Check each line of the data below for the string "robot". Then give the number of lines that have it, without anything else.

[Collected data entries]
# # # # #

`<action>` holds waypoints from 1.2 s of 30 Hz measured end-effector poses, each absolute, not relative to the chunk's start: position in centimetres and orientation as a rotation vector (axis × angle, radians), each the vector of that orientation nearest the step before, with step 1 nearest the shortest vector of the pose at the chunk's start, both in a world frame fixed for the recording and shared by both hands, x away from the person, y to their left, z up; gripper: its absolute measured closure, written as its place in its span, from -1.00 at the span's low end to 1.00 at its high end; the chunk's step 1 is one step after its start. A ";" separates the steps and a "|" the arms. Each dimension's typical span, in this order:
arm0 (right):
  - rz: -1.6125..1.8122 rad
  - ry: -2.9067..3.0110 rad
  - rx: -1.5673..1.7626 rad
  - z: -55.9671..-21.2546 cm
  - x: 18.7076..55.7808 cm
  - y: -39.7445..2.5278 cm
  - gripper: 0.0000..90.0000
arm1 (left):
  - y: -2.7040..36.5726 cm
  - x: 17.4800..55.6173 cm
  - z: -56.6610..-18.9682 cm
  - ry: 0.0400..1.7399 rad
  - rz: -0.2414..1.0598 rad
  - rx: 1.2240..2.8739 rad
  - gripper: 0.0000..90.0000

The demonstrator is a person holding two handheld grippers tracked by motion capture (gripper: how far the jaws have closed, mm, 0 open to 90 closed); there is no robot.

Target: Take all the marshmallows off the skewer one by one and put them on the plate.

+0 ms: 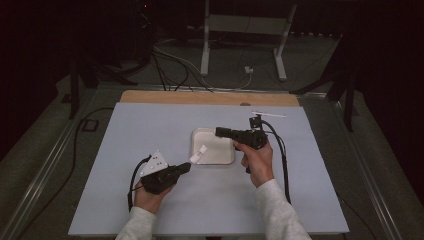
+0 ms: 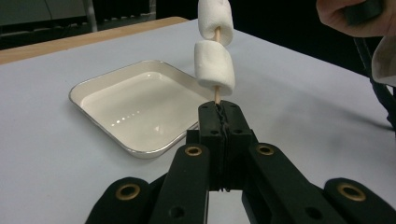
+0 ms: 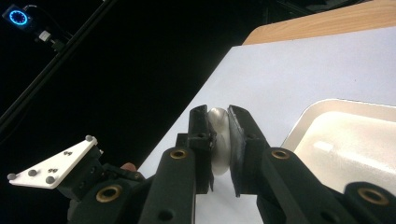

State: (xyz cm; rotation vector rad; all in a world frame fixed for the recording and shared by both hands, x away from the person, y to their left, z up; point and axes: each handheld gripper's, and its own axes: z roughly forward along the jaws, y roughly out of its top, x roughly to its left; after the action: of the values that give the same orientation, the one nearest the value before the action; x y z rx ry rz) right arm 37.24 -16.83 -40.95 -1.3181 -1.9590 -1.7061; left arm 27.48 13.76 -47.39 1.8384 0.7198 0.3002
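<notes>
- The table [image 1: 150,200] under its pale sheet is the biggest thing in front of me, and I work near its middle so both my arms reach in evenly.
- The white square tray [image 1: 222,157] sits at the centre of that sheet, empty; I judge it is there to catch or receive the finished piece.
- My left gripper [image 2: 219,114] is clamped fully closed on the bare lower end of a wooden skewer [image 2: 216,95], holding it upright beside the tray's near corner so the free tip stays open to load.
- Two marshmallows [image 2: 214,67] are already threaded on that skewer, one above the other, the lower one just above my jaws.
- My right gripper [image 3: 218,140], held over the tray's far right edge in the high view, is closed partway on a third marshmallow [image 3: 219,142], squashing it flat between the pads; I judge a firm pinch keeps it from slipping when pushed onto the point.
</notes>
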 end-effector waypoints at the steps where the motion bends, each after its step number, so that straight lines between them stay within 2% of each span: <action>1: -1.713 -1.953 -1.322 -40.9 37.3 -16.9 0.80 | 13.9 27.4 -47.4 0.717 0.296 1.839 1.00; 4: -1.746 -1.947 -1.345 -40.7 37.3 -17.3 0.82 | 14.1 27.3 -47.6 0.729 0.309 1.860 1.00; 6: -1.838 -1.863 -1.388 -39.9 37.5 -19.1 0.82 | 14.9 27.2 -48.3 0.772 0.320 1.896 1.00; 9: -1.854 -1.930 -1.425 -38.6 37.8 -21.0 0.80 | 17.0 27.0 -48.3 0.826 0.309 1.821 1.00; 13: -1.809 -2.015 -1.415 -38.4 37.9 -20.9 0.78 | 17.2 27.0 -48.1 0.835 0.322 1.806 1.00; 27: -1.661 -2.111 -1.451 -41.7 39.4 -18.3 0.73 | 16.9 27.2 -48.0 0.836 0.311 1.787 1.00; 36: -1.514 -2.163 -1.531 -45.3 40.4 -16.9 0.65 | 16.5 27.3 -48.1 0.831 0.299 1.791 1.00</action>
State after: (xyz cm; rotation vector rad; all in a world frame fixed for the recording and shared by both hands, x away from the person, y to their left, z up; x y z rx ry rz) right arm 40.45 -16.85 -45.26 -1.5312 -2.1631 -1.5136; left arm 27.34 16.45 -48.10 1.7911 0.8307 0.2994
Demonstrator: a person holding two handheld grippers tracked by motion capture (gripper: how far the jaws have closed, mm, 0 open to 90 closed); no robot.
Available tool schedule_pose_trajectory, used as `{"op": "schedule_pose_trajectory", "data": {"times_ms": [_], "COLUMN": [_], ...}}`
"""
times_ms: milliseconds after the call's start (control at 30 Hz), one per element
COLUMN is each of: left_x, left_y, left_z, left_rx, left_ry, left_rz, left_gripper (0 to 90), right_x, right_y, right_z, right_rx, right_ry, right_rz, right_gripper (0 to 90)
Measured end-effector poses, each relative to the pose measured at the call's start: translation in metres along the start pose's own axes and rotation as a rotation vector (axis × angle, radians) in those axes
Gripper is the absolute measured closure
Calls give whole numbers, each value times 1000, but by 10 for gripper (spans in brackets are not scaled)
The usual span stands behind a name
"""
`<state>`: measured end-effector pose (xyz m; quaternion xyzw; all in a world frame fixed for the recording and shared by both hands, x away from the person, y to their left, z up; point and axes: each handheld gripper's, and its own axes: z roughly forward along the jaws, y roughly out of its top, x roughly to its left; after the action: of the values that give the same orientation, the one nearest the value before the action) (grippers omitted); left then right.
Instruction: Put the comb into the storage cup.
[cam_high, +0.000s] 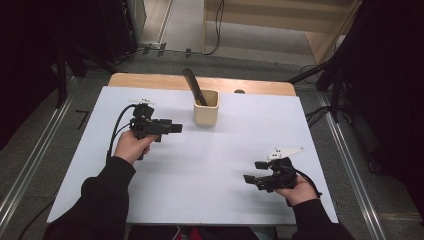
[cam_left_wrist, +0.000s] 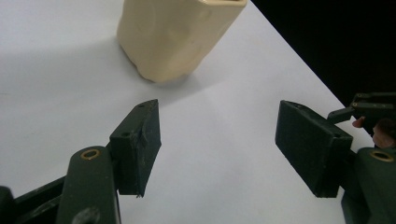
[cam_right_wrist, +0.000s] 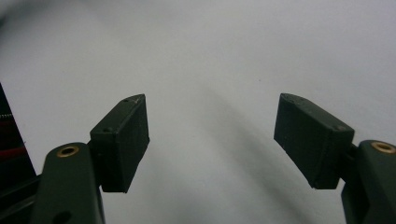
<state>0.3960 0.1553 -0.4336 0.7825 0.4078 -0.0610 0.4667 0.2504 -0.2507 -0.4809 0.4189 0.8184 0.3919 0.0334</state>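
Right tool (cam_high: 252, 176) sits nearest, at 5 o'clock on the white table (cam_high: 215, 165), jaws spread, empty. Left tool (cam_high: 172, 128) at 10 o'clock, jaws spread, aimed at the cream ceramic holder (cam_high: 206, 108) with a dark curved blade-like utensil (cam_high: 192, 85) at 12. Risk: a side nudge tips the holder.

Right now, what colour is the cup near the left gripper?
Cream, a pale yellowish beige, plain with no pattern. The cup shows best in the left gripper view.

On the one white table (cam_high: 210, 165) stand one cream holder (cam_high: 206, 108) at twelve o'clock, holding one dark tool (cam_high: 193, 86), and two grippers: left gripper (cam_high: 176, 128) at ten, right gripper (cam_high: 251, 171) at four.
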Motion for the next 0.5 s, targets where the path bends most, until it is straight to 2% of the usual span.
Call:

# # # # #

Solution for this exercise
2